## EXERCISE BRIEF
The reply should contain every line of the data, repeated exactly, and no pictures.

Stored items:
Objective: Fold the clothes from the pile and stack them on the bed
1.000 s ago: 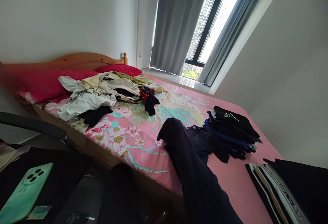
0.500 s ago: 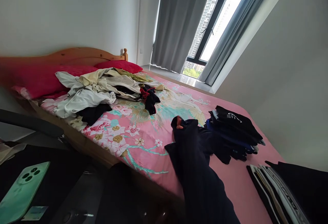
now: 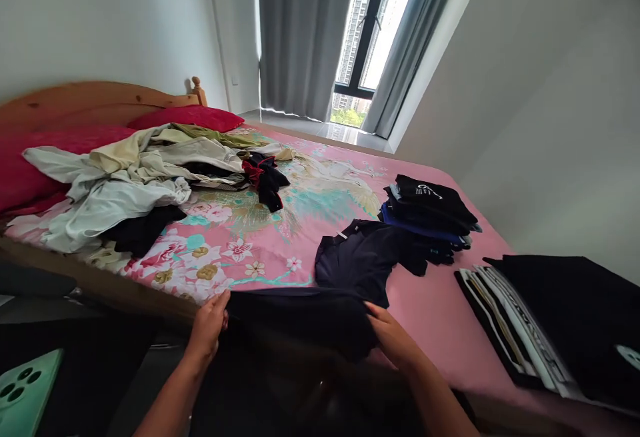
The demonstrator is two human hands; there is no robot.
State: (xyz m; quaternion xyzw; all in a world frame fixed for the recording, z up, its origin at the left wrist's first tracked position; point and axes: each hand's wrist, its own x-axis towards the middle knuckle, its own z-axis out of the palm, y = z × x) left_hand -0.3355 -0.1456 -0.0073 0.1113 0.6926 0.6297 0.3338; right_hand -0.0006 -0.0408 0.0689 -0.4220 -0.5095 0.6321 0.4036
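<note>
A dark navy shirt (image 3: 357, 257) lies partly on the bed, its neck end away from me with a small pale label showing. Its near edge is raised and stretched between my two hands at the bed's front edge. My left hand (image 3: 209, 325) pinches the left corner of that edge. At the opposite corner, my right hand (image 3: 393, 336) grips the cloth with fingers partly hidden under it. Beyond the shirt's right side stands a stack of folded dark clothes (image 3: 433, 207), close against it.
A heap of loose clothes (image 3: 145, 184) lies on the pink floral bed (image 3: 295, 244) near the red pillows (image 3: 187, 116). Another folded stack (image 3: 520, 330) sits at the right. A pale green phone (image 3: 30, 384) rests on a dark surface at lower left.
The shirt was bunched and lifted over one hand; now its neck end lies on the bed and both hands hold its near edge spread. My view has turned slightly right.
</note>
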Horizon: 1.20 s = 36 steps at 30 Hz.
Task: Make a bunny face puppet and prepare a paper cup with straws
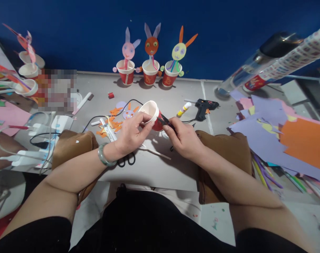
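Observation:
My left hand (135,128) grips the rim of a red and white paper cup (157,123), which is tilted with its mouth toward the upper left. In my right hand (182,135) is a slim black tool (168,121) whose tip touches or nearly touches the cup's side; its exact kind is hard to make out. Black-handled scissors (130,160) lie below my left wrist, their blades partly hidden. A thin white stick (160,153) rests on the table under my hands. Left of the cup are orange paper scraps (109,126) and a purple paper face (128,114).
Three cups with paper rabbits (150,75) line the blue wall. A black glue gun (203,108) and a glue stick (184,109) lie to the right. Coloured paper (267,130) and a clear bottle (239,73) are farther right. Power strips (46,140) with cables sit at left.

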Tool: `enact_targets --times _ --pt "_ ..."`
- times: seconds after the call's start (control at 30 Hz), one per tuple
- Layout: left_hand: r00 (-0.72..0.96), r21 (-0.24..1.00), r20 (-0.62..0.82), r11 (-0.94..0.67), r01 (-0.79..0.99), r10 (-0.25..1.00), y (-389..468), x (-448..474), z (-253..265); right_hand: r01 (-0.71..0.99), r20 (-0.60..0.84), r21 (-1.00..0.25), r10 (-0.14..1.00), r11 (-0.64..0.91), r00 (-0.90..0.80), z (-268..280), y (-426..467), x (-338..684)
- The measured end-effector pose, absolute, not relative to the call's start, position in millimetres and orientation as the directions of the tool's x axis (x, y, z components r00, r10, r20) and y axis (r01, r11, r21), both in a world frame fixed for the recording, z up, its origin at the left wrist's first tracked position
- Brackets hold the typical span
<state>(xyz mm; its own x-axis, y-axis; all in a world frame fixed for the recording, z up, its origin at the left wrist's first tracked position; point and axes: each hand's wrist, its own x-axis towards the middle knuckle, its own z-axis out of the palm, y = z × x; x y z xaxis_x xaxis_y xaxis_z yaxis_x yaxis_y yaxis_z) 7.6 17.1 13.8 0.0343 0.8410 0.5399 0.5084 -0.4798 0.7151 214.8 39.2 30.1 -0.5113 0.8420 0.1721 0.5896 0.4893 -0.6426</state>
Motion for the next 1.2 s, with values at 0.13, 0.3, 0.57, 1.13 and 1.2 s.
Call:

## THE COMPLETED TASK
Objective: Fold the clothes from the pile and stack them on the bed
1.000 s ago: 
0.500 s ago: 
now: 
The demonstrator is two human hands; there is no robot.
State: (xyz m; quaternion xyzw; all in a world frame fixed for the recording, z up, its origin at the left wrist's first tracked position; point and axes: each hand's wrist, its own x-axis towards the middle knuckle, its own z-axis out of the palm, y = z × x) left_hand -0.3355 -0.1456 -0.0073 0.1113 0.6926 0.6297 0.3338; right_hand -0.0006 -0.0408 0.0689 -0.4220 -0.5095 0.6321 0.4036
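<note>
A dark navy shirt (image 3: 357, 257) lies partly on the bed, its neck end away from me with a small pale label showing. Its near edge is raised and stretched between my two hands at the bed's front edge. My left hand (image 3: 209, 325) pinches the left corner of that edge. At the opposite corner, my right hand (image 3: 393, 336) grips the cloth with fingers partly hidden under it. Beyond the shirt's right side stands a stack of folded dark clothes (image 3: 433, 207), close against it.
A heap of loose clothes (image 3: 145, 184) lies on the pink floral bed (image 3: 295, 244) near the red pillows (image 3: 187, 116). Another folded stack (image 3: 520, 330) sits at the right. A pale green phone (image 3: 30, 384) rests on a dark surface at lower left.
The shirt was bunched and lifted over one hand; now its neck end lies on the bed and both hands hold its near edge spread. My view has turned slightly right.
</note>
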Horizon: 1.20 s = 36 steps at 30 Hz.
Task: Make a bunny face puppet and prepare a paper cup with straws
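Observation:
My left hand (135,128) grips the rim of a red and white paper cup (157,123), which is tilted with its mouth toward the upper left. In my right hand (182,135) is a slim black tool (168,121) whose tip touches or nearly touches the cup's side; its exact kind is hard to make out. Black-handled scissors (130,160) lie below my left wrist, their blades partly hidden. A thin white stick (160,153) rests on the table under my hands. Left of the cup are orange paper scraps (109,126) and a purple paper face (128,114).
Three cups with paper rabbits (150,75) line the blue wall. A black glue gun (203,108) and a glue stick (184,109) lie to the right. Coloured paper (267,130) and a clear bottle (239,73) are farther right. Power strips (46,140) with cables sit at left.
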
Tool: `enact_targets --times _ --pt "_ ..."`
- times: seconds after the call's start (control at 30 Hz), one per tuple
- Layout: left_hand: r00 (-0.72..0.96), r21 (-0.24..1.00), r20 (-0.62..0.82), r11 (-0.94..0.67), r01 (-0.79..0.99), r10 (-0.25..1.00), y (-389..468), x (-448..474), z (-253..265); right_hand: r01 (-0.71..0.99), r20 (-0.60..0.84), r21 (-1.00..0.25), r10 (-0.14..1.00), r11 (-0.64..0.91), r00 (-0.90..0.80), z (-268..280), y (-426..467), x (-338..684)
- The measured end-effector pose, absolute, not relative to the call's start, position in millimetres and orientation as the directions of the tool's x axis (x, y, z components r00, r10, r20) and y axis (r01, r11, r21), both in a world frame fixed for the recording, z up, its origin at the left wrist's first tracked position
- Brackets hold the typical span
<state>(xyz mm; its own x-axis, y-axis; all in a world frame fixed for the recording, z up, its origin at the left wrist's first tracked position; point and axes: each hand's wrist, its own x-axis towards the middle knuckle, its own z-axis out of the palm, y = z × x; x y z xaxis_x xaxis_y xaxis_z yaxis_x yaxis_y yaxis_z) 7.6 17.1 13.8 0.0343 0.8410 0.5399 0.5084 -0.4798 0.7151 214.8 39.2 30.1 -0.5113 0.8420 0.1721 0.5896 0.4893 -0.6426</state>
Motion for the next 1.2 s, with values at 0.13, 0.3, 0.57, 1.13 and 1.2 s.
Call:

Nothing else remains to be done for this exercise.